Danny Blind, who would go on to lead the club’s academy and manage the first team, captained the side. For him, however, it was Jari Litmanen who made the team tick. In effect, the Finnish playmaker had replaced Dennis Bergkamp in the number 10 role pivotal to Ajax’s gameplan.
“[Litmanen] could think as a midfielder,” says Blind. “He could think at the right moment in the right situation when [he was] a midfielder and when [he was] an attacker. Sometimes you have to defend. Litmanen was more complete than Bergkamp.”
He recalls the final as a culmination of what had come before it; he looks back on a 5-2 semifinal victory over Bayern Munich as the aesthetic pinnacle.
“I always remember that game because the way that we wanted to play with that team in the ’90s, that was it,” he explains. “With the pressing, always hunting on Munich when they had the ball, they didn’t know what to do.”
The final — a tense affair against a side including Paolo Maldini, Marcel Desailly and Franco Baresi — was the third time that the two sides had met in the 1994/95 competition, with Ajax winning the previous two.
“It was not a good game. I don’t want to say it was boring because it’s a final,” adds Blind. “There’s all kind of things around, and the crowd was unbelievable. But it wasn’t a game like Munich or one of the great games.
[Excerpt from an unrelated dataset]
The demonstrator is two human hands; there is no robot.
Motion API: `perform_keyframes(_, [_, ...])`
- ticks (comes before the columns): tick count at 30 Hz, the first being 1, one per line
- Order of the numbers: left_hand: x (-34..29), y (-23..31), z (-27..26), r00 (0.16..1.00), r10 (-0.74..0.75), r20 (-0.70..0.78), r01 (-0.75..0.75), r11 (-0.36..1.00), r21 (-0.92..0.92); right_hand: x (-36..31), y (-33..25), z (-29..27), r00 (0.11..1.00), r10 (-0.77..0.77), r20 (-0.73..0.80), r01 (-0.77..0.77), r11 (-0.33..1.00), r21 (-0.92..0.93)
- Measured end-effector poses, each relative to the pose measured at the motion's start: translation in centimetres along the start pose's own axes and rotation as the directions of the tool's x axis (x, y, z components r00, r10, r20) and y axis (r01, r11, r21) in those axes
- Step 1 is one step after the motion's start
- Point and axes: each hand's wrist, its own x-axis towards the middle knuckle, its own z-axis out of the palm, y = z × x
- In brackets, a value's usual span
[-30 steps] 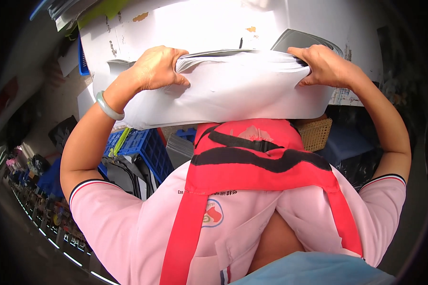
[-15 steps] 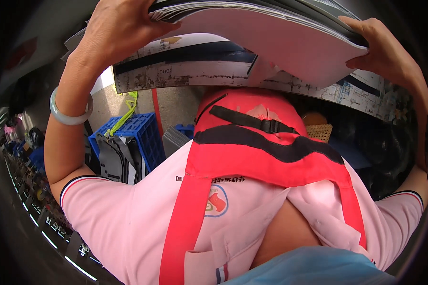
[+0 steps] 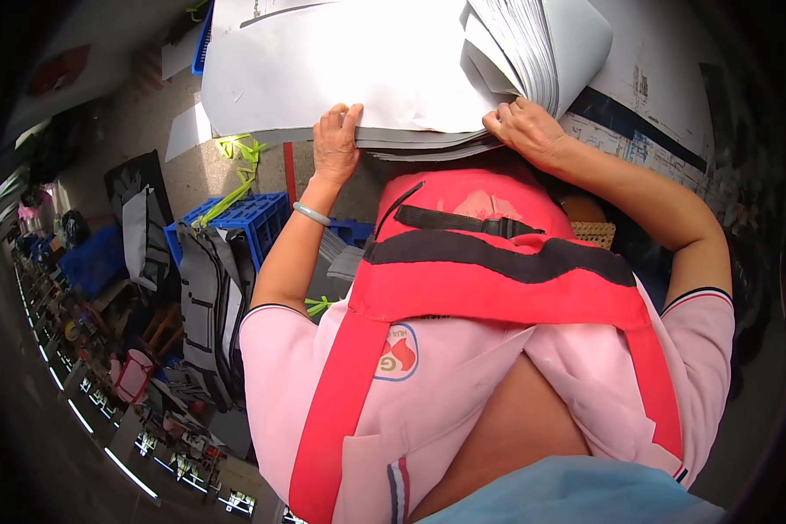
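Note:
A thick stack of large white and grey sheets (image 3: 384,70) lies ahead of me, its near edge over my red apron. My left hand (image 3: 334,140), with a pale green bangle on the wrist, presses flat on the stack's near edge. My right hand (image 3: 526,131) grips the near right corner, where many sheet edges curl upward in a bundle (image 3: 533,44). Both arms reach forward from my pink shirt.
A blue plastic crate (image 3: 244,218) stands at the left, with grey cut pieces (image 3: 201,297) draped over it. Yellow-green straps (image 3: 236,166) lie on the floor. A woven basket (image 3: 594,231) shows under my right arm. A big printed board (image 3: 646,96) lies at the right.
The stack was held up in front of me; it has come down and forward. My hands now rest on its near edge, and the right corner's sheets are lifted.

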Motion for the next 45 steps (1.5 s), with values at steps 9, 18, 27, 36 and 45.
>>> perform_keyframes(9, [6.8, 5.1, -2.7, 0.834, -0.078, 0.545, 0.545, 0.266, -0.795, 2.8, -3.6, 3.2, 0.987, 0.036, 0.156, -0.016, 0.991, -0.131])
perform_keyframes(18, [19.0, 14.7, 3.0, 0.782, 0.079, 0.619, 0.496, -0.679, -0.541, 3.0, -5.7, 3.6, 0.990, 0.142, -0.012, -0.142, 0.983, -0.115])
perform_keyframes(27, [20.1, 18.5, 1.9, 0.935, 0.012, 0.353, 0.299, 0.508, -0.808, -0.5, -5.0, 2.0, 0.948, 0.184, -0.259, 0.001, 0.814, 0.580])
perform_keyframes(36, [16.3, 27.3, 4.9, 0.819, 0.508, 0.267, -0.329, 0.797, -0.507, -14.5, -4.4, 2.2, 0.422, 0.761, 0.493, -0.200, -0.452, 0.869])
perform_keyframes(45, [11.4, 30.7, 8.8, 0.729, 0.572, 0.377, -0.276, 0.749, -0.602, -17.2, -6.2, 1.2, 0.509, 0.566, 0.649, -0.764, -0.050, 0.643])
“There was just one move from Kluivert. It was an excellent moment because of the time [of the goal]. For Milan to come back into the game was impossible. It was an incredible moment and a well-deserved cup.”
The decision to rely on a young homegrown prodigy is symptomatic of the club’s longstanding ethos.
“We missed out on signing the Brazilian Ronaldo,” Van der Sar says of the start of the historic season. “Louis van Gaal told us not to worry, and that we had Kluivert, the striker from the Under-19s.”
Even in Cruyff’s first European Cup win in 1971, he was surrounded by lifelong fans; Sjaak Swart is the club’s record appearance-maker, while left-winger Piet Keizer only ever played professionally for Ajax.
“As a young boy, you dream of being a professional football player,” Van der Sar reminisces of his own triumph. “You dream of playing in the Champions League, playing for your country, and winning the Champions League. The way it developed was an incredible scenario for us. Eighty percent of us grew up together, so we had that feeling of developing, getting better, performing and reaching the pinnacle at a very young age. To do it at the club you supported and where we grew up is very special.”
The reaction of the Ajax faithful, perhaps, speaks to the club’s culture better than most. As Blind and Van der Sar share their memories of the aftermath, they do so in vivid fashion — as only fans themselves could do.
In Van der Sar’s office sits a photo of his 1995 Champions League-winning side celebrating on a barge. There are fans jumping into the canal to be with their heroes. It is an image that speaks immeasurably of Amsterdam and of Ajax.
Van der Sar — his photo acting as a daily reminder — recalls the celebrations in the city’s Museumplein, a huge public space surrounded by three museums.
“There were 200,000 people there,” he says. “Then we went to the boat and I thought: ‘OK, everybody’s gone, everybody is going home.’
“And then we went under the first bridge and you had to duck. You came up and the 200 meters before the next bridge was completely full with people. It was an unbelievable experience.”